Meryl Streep ha deciso di dire la sua in merito allo scandalo Weinstein, soprattutto dopo l'accusa di Rose McGowan, convinta che la grande diva di Hollywood abbia taciuto alcuni comportamenti poco corretti del noto magnate del cinema americano. L'attrice, sentendosi chiamata in causa, ha voluto esporre la sua versione dei fatti:

Mi fa male essere attaccato da Rose McGowan, ma voglio farle sapere che non ero a conoscenza dei crimini di Weinstein, non negli anni '90 quando attaccò lei, o nei decenni successivi quando ha attaccato altri. […] Non sono mai stata intenzionalmente in silenzio. Non lo sapevo Non approvo tacitamente lo stupro. Non lo sapevo. Non mi piacciono le giovani donne che vengono aggredite. Non sapevo che stesse succedendo.

Il tweet della discordia

L'accusa è arrivata attraverso un tweet, ora rimosso, che la McGowan ha lanciato dopo aver appreso la notizia che, capeggiate dalla Streep, alcune attrici famose avrebbero voluto indossare il nero ai Golden Globe Awards 2018 per protestare contro le molestie sessuali, sabato 16 dicembre: "Attrici come Meryl Streep che hanno felicemente lavorato per il Pig Monster vestiranno di nero in una protesta silenziosa. Il vostro silenzio è il problema. […] Disprezzo la vostra ipocrisia".

La difesa di Meryl Streep

Meryl Streep ha così continuato la sua linea difensiva: "Non so dove Harvey viva, né è mai stato a casa mia. Non sono mai stato invitata nella sua stanza d'albergo in vita mia. Sono stata nel suo ufficio una volta, per un incontro con Wes Craven per Music of the Heart nel 1998. Weinstein ha distribuito film che ho realizzato con altre persone e non ne era un regista; era spesso un produttore, principalmente un marketer di film realizzati da altre persone, alcuni dei quali grandi, altri non eccezionali. Ma non tutti gli attori, attrici e registi che hanno realizzato film distribuiti da lui sapevano che abusava delle donne, o che aveva violentato Rose (McGowan, ndr) negli anni '90, altre donne prima e altre dopo, fino a quando non lo hanno reso noto. Non sapevamo che il silenzio delle donne fosse stato acquistato da lui e dai suoi sostenitori ".
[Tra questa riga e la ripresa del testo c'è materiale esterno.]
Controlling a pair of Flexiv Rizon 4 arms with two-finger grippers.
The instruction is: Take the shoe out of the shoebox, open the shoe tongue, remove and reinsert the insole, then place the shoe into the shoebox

Il Premio Oscar è scesa poi nei dettagli per spiegare come il noto produttore di film, caduto in disgrazia dopo essere stato accusato di molestie sessuali da dozzine di donne, avesse bisogno di lei molto più di quanto lei ne avesse di lui. Per questo motivo, a detta della Streep, le avrebbe tenuto nascosto tutto, badando bene alla più recondita possibilità che lo potesse venire a sapere:

Aveva bisogno di me molto più di quanto mi servisse e si è assicurato che non lo sapessi […] Apparentemente ha assunto ex operatori del Mossad per proteggere queste informazioni dal pericolo che diventassero pubbliche. Rose e le decine di altre vittime di questi uomini potenti, pieni di denaro e spietati, si sono trovate di fronte un avversario per il quale vincere, a qualsiasi costo, è l'unico risultato accettabile. Ecco perché è attualmente in corso un fondo di difesa legale per le vittime, a cui contribuiranno centinaia di persone di buon cuore del nostro ambiente, per abbattere i bastardi e aiutare le vittime a combattere questo flagello.

L'appello alla McGowan per cambiare il sistema

"Mi auguro che lei mi ascolti e se non volesse farlo, che almeno mi legga" ha concluso la Streep "Sono davvero dispiaciuta che lei mi veda come un avversario, perché siamo entrambe, insieme a tutte le donne che fanno il nostro lavoro, intenzionate a resistere allo stesso implacabile nemico: uno status quo che vuole così tanto tornare ai malsani vecchi tempi, in cui le donne venivano utilizzate, abusate ed estromesse da qualsiasi processo decisionale, dai livelli più alti del settore. Quelle stanze devono essere disinfettate, e integrate, prima che qualcosa inizi a cambiare ". Rosy McGowan al momento non ha ancora risposto alle toccanti parole di Meryl Streep.